I am interested in the body of research that addresses what I believe is the fundamental and ultimately fatal limitation of transformer-based AI models. The issue is often described as “hallucination,” but I think that term understates the problem. The deeper limitation is that these models are inherently probabilistic. They do not reason from first principles in the way the industry suggests; rather, they operate as highly sophisticated guessing machines.
What AI companies consistently emphasize is what currently works. They point to benchmarks, demonstrate incremental gains, and highlight systems approaching 80%, 90%, or even near-100% accuracy on selected evaluations. But these results are often achieved on narrow slices of reality: shallow problems, constrained domains, trivial question sets, or tasks whose answers are already well represented in training data. Whether the questions are simple or highly advanced is not the main issue. The key issue is that they are usually limited in depth, complexity, or novelty. Under those conditions, it is unsurprising that accuracy can approach perfection.
A model will perform well when it is effectively doing retrieval, pattern matching, or high-confidence interpolation over familiar territory. It can answer straightforward factual questions, perform obvious lookups, or complete tasks that are close enough to its training distribution. In those cases, 100% accuracy is possible, or at least the appearance of it. But the real problem emerges when one moves away from this shallow surface and scales the task along a different axis: the axis of depth and complexity.
We often hear about scaling laws in terms of model size, compute, and performance improvement. My concern is that there is another scaling law that receives far less attention: as the depth of complexity increases, accuracy may decline in the opposite direction. In other words, the more uncertainty a task contains due to novelty, interdependence, hidden constraints, and layered complexity, the more these systems regress toward guesswork. My hypothesis is that there are mathematical bounds here, and that performance under genuine complexity trends toward something much closer to chance—effectively toward 50%, or a random guess.

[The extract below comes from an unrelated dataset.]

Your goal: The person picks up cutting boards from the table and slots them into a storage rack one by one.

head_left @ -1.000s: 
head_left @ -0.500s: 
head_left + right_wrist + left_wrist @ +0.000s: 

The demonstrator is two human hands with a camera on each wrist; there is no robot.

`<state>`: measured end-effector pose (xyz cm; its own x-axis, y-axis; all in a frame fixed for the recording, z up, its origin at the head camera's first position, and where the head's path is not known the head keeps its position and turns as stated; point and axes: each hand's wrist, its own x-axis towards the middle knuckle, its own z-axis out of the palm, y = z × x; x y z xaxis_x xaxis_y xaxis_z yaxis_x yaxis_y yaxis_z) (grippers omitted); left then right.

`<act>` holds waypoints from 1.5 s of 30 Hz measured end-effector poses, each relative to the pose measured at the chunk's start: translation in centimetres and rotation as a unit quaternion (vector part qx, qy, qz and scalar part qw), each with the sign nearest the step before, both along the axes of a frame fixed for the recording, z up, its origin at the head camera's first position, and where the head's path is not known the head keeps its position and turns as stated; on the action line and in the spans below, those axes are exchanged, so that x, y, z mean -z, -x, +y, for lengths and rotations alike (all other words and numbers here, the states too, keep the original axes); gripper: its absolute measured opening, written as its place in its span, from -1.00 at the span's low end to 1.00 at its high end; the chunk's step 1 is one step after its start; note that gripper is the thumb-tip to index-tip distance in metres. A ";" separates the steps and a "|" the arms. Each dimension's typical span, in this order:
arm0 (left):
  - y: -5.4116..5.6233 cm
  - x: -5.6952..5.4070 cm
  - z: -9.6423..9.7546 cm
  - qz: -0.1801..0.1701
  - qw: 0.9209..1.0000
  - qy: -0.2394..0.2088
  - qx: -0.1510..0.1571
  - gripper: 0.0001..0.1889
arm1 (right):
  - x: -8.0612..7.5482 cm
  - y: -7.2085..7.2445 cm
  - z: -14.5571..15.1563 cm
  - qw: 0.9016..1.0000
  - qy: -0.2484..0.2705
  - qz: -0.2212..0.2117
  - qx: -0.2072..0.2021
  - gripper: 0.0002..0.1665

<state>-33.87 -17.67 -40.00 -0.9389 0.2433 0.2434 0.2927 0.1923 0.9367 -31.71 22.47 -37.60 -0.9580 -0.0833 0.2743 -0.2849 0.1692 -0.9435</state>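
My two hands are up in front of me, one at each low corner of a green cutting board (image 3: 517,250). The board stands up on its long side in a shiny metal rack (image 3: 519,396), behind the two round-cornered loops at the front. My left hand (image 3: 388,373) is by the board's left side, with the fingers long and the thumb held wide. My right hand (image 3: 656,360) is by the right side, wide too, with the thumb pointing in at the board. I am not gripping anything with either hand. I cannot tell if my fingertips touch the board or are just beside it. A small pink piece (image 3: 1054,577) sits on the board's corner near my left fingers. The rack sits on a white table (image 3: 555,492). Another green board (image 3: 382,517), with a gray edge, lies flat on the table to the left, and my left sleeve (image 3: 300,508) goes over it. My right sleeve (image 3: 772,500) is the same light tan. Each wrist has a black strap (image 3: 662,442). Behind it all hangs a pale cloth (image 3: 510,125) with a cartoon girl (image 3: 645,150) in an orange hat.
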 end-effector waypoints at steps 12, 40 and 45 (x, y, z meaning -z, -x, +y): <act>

This issue becomes especially clear in domains where the answer is not explicitly present in the training data, not because the domain is obscure, but because the problem is genuinely novel in its complexity. Consider engineering or software development in proprietary environments: deeply layered architectures, large interconnected systems, millions of lines of code, and countless hidden dependencies accumulated over time. In such settings, the model cannot simply retrieve a known answer. It must actually converge on a correct solution across many interacting layers. This is where these systems appear to hit a wall.
What often happens instead is non-convergence. The model fixes shallow problems, introduces new ones, then attempts to repair those new failures, generating an endless loop of partial corrections and fresh defects. This is what people often call “AI slop.” In essence, slop is the visible form of accumulated guessing. The model can appear productive at first, but as depth increases, unresolved uncertainty compounds and manifests as instability, inconsistency, and degradation.
That is why I am skeptical of the broader claims being made by the AI industry. These tools are useful in some applications, but their usefulness becomes far less impressive when one accounts for the cost of training and inference, especially relative to the ambitious problems they are supposed to solve. The promise is not merely better autocomplete or faster search. The promise is job replacement, autonomous agents, and expert-level production work. That is where I believe the claims break down.
In practice, most of the impressive demonstrations remain surface-level: mock-ups, MVPs, prototypes, or narrowly scoped implementations. The systems can often produce something that looks convincing in a demo, but that is very different from delivering enterprise-grade, production-ready work that is maintainable, reliable, and capable of converging toward correctness under real constraints. For software engineering in particular, this matters enormously. Generating code is not the same as producing robust systems. Code review, long-term maintainability, architecture coherence, and complete bug elimination remain the true test, and that is precisely where these models appear fundamentally inadequate.
My argument is that this is not a temporary engineering problem but a structural one. There may be a hard scaling limitation on the dimension of depth and complexity, even if progress continues on narrow benchmarked tasks. What companies showcase is the shallow slice, because that is where the systems appear strongest. What they do not emphasize is how quickly those gains may collapse when tasks become more novel, more interconnected, and more demanding.
The dynamic resembles repeated compounding of small inaccuracies. A model that is 80–90% correct on any individual step may still fail catastrophically across a long enough chain of dependent steps, because each gap in accuracy compounds over time. The result is similar to repeatedly regenerating an image until it gradually degrades into visual nonsense: the errors accumulate, structure breaks down, and the output drifts into slop. That, in my view, is not incidental. It is a consequence of the mathematical nature of these systems.
For that reason, I believe the current AI narrative is deeply misleading. While these models may evolve into useful tools for search, retrieval, summarization, and limited assistance, I do not believe they will ever be sufficient for true senior-level or expert-level autonomous work in complex domains. The appearance of progress is real, but it is confined to a narrow layer of task space. Beyond that layer, the limitations become dominant.
My view, therefore, is that the AI industry is being valued and marketed on a false premise. It presents benchmark saturation and polished demos as evidence of general capability, when in reality those results may be masking a deeper mathematical ceiling. Many people will reject that conclusion today. I believe that within the next five years, it will become increasingly difficult to ignore.